Open mlissner opened 1 year ago
Well, OK, there's a workaround if you're the one posting the link, but it's still broken for everybody that's not this clever.
You can substitute %2e
instead of the last period in your link. This works:
https://storage.courtlistener.com/recap/gov.uscourts.flsd.648654/gov.uscourts.flsd.648654.3.0%2epdf
Not, um, exactly, great, but it's something!
One other thought here. It isn't part of open graph, but I've always thought it would be nice to serve open graph data via headers. In fact, I think Facebook must have gotten distracted while building the spec, and just didn't get around to this.
If BlueSky supported this one day, it'd make it possible to return detailed information and thumbnails when serving binary content.
(I've been banging this drum for a decade or so.)
Right now, if you put a link ending in
.html
into the composer (on Web), and ask the website to generate a card, you can watch the network panel make a request to https://cardyb.bsky.app/v1/extract.For example, this URL makes a request in the network panel when you ask to make a card:
https://foo.com/foo.html
But these URLs, ending in
.jpeg
,.png
,.pdf
and.xml
do not:https://foo.com/foo.jpeg
https://foo.com/foo.png
https://foo.com/foo.xml
https://foo.com/foo.pdf
I understand the reasoning: In theory, those file endings are telling Blue Sky that they will not have Social Graph information, since that information only exists in HTML content.

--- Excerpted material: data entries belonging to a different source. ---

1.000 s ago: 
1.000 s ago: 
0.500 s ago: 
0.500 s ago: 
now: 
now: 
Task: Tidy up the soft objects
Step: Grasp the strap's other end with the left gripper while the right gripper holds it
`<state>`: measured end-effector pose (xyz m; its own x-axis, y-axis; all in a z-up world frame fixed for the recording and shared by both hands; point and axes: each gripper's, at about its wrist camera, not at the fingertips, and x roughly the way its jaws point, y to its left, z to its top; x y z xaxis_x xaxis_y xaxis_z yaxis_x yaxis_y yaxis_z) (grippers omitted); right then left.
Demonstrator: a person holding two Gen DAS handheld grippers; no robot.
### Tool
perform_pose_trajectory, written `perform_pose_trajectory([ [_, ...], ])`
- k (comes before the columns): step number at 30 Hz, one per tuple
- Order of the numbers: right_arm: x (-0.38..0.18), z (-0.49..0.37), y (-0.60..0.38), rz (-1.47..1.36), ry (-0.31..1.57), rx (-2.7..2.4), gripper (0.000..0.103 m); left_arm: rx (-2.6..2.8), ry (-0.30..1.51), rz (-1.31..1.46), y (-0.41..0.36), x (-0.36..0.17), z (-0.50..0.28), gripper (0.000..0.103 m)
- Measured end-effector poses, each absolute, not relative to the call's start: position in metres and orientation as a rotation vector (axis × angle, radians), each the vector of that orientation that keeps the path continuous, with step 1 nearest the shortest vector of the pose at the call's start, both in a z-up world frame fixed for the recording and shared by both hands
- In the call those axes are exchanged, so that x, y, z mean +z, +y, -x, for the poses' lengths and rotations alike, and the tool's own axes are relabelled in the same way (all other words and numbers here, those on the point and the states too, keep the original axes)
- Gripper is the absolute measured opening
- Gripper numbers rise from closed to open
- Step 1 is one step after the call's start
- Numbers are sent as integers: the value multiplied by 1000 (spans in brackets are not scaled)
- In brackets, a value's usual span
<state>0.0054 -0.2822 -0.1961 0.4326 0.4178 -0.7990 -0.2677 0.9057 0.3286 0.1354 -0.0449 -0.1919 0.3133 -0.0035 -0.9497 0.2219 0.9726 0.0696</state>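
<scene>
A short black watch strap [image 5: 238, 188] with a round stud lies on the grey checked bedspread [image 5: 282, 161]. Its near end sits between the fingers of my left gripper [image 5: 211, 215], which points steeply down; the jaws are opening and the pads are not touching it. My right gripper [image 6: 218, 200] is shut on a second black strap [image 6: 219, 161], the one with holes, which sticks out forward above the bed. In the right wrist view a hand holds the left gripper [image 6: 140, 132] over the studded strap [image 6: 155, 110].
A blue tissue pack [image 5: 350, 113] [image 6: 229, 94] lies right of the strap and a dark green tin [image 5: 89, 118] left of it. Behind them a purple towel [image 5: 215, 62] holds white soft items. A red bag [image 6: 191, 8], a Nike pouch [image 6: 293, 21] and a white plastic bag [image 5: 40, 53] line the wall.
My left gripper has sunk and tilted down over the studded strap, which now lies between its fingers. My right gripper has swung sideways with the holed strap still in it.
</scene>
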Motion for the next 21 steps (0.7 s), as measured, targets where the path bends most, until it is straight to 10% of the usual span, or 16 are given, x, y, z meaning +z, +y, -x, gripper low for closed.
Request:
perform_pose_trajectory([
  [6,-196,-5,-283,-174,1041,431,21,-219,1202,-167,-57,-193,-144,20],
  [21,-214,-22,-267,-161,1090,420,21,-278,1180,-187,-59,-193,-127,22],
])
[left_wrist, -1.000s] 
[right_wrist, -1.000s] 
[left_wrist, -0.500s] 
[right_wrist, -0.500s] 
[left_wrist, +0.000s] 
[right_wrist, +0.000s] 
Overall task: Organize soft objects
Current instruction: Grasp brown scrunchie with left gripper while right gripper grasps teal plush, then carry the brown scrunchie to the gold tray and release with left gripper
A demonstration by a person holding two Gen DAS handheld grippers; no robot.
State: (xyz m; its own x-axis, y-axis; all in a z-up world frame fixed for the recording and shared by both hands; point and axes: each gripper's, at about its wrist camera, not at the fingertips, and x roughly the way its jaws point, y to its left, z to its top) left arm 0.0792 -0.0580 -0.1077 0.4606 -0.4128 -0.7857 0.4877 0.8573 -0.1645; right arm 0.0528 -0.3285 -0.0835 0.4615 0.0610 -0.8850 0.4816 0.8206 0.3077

That theory is correct, but at the website I run, we share millions of PDFs, and we have a neat hack in place to help fight misinformation and provide better details to our users. When we detect an open graph crawler, we redirect the crawler to an HTML page with open graph data (if it's not a crawler, we serve the PDF). I know that DocumentCloud also uses this trick.
This works on Twitter, Facebook, Slack, Mastodon and a bunch of other sites. As far as I know, Blue Sky is the only one where it doesn't work.
To Reproduce
Paste this link into the web composer: https://foo.com/f.html
Open the browser's network panel.
Press the button in the composer to get the card.
Note that it returns an error (the link doesn't work), and that you see a request in the network panel:
Change the URL to https://foo.com/f.pdf
Press the button in the composer to get the card.
Note that it made no requests and throws no error.
Expected behavior
Blue Sky should go to the URL, regardless of the file ending, and test if it's actually HTML or a PDF. Heck, some horribly misconfigured website might end links with .pdf even when serving HTML. :)
Details
Additional context
This bug is a bit of a bummer because one of the things that drove me to Blue Sky is that Twitter removed headlines. This bug means that the links from my website don't have twitter cards or headlines either. Darn!
I took a look around the code, but couldn't find where this is done. If somebody sends a pointer, we've got technical folks and volunteers that could help with this.